Chaque paroisse du Québec est un joyau, une toile unique, et ensemble les paroisses forment la mosaïque que l’on appelle « la Belle Province ». C’est grâce à la beauté, au pittoresque, à la fierté de chaque petite paroisse. Saint-André de Kamouraska, Rivière-Ouelle, Saint-Onésime d’Ixworth, Saint-Roch-des-Aulnaies, Saint-Gabriel-Lalemant, Saint-Denis-de La Bouteillerie, etc., autant de petits villages qui ont formé notre peuple et qui méritent de la considération et un minimum de services…

Alphonse Desjardins, tu donnais avant beaucoup de services aux membres, avec peu ou sans frais… Aujourd’hui, on impose le plus de frais possible avec le moins de services aux membres. Les vieux avaient toujours des paroles très justes : on ne mord jamais la main qui nous nourrit… Je vais aller chez le curé pour faire effacer la parenté, mon oncle Alphonse.
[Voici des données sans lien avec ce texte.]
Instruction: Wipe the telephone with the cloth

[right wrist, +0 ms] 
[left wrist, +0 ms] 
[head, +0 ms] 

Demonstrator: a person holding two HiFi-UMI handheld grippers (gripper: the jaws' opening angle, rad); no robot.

Qui sait ? Dans quelques années, les petits Chinois vont peut-être prendre la relève dans nos petites municipalités.

3 commentaires
  • Gilles Bousquet - Abonné 26 avril 2018 07 h 30

    Tous vos services vous quittent

    Oui, tous les services de votre village vous quittent, parce que, presque tous vos concitoyens vont faire leurs affaires incluant leurs achats ailleurs, dans la place plus grande, la plus proche : Épiceries, pharmacies, centre d'achats, églises, bureau de poste, Caisses Desjardins qui résistent le plus possible de vous quitter et/ou banques qui vous ont quitté voilà longtemps. Desjardins doit demeurer compétitrice en surveillant ses dépenses.

  • Daniel Boiteau - Abonné 26 avril 2018 09 h 22

    Jamais assez de profits...

    Monsieur Bousquet savez vous que Desjardins a fait deux milliards de surplus l'an passé...

    En plus des villages il y a aussi les résidences de personnes âgées dans les grands centres qui perdent leurs comptoirs et leurs quichets. On remplace par des quichets privé avec tout les frais associées à ce modèle de quichets. Pouvez vous imaniger le désarroi de ces personnes à la perte de leurs comptoirs et aujourd'hui ce sont les quichets qui disparaissent.
    Desjardins n'est coopératif que de nom, mais profite des avantages d'une coopérative.

  • Sylvie Lapointe - Abonnée 26 avril 2018 23 h 17

    Je reviens vers votre commentaire, M. Kidd: ''C’est dans la terre de ces petites municipalités qu’a germé « le Mouvement Desjardins ». Tourner le dos à nos petites paroisses, c’est favoriser l’érosion des activités socio-économiques et ça ressemble à l’aide à mourir.'' Tout est dit. Il y a des choses comme ça qui sont particulièrement difficiles à accepter, mais il semble que l'esprit capitaliste le plus rebutant finit toujours par avoir raison, même chez Desjardins. Malheureusement!